# TASK OBJECTIVE
From first line to last, retype the data exactly.

# INFORMATION SHOWN
╭──

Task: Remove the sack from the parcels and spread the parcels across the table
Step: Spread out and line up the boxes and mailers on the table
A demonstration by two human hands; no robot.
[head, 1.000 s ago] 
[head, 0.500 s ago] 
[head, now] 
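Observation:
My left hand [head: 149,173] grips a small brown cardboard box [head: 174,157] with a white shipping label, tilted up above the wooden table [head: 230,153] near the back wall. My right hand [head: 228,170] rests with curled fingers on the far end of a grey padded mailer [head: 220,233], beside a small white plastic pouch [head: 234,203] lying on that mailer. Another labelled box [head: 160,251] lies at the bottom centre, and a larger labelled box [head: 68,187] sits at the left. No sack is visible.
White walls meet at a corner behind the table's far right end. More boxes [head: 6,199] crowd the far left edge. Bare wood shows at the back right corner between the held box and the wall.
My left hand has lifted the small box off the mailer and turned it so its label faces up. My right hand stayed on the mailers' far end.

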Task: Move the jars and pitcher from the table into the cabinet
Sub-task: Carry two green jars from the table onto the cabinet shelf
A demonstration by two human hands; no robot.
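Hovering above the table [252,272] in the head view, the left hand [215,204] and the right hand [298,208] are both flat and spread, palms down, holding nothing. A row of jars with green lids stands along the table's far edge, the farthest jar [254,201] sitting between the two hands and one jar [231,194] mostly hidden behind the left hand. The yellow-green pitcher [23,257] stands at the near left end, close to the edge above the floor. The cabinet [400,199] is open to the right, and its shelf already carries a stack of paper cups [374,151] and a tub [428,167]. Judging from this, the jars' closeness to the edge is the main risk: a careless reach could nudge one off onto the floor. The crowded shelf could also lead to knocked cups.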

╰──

# REPLY
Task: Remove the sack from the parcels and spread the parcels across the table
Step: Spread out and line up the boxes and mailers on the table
A demonstration by two human hands; no robot.
[head, 1.000 s ago] 
[head, 0.500 s ago] 
[head, now] 
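Observation:
My left hand [head: 149,173] grips a small brown cardboard box [head: 174,157] with a white shipping label, tilted up above the wooden table [head: 230,153] near the back wall. My right hand [head: 228,170] rests with curled fingers on the far end of a grey padded mailer [head: 220,233], beside a small white plastic pouch [head: 234,203] lying on that mailer. Another labelled box [head: 160,251] lies at the bottom centre, and a larger labelled box [head: 68,187] sits at the left. No sack is visible.
White walls meet at a corner behind the table's far right end. More boxes [head: 6,199] crowd the far left edge. Bare wood shows at the back right corner between the held box and the wall.
My left hand has lifted the small box off the mailer and turned it so its label faces up. My right hand stayed on the mailers' far end.
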
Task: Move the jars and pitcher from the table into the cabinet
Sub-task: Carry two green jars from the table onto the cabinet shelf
A demonstration by two human hands; no robot.
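Hovering above the table [252,272] in the head view, the left hand [215,204] and the right hand [298,208] are both flat and spread, palms down, holding nothing. A row of jars with green lids stands along the table's far edge, the farthest jar [254,201] sitting between the two hands and one jar [231,194] mostly hidden behind the left hand. The yellow-green pitcher [23,257] stands at the near left end, close to the edge above the floor. The cabinet [400,199] is open to the right, and its shelf already carries a stack of paper cups [374,151] and a tub [428,167]. Judging from this, the jars' closeness to the edge is the main risk: a careless reach could nudge one off onto the floor. The crowded shelf could also lead to knocked cups.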

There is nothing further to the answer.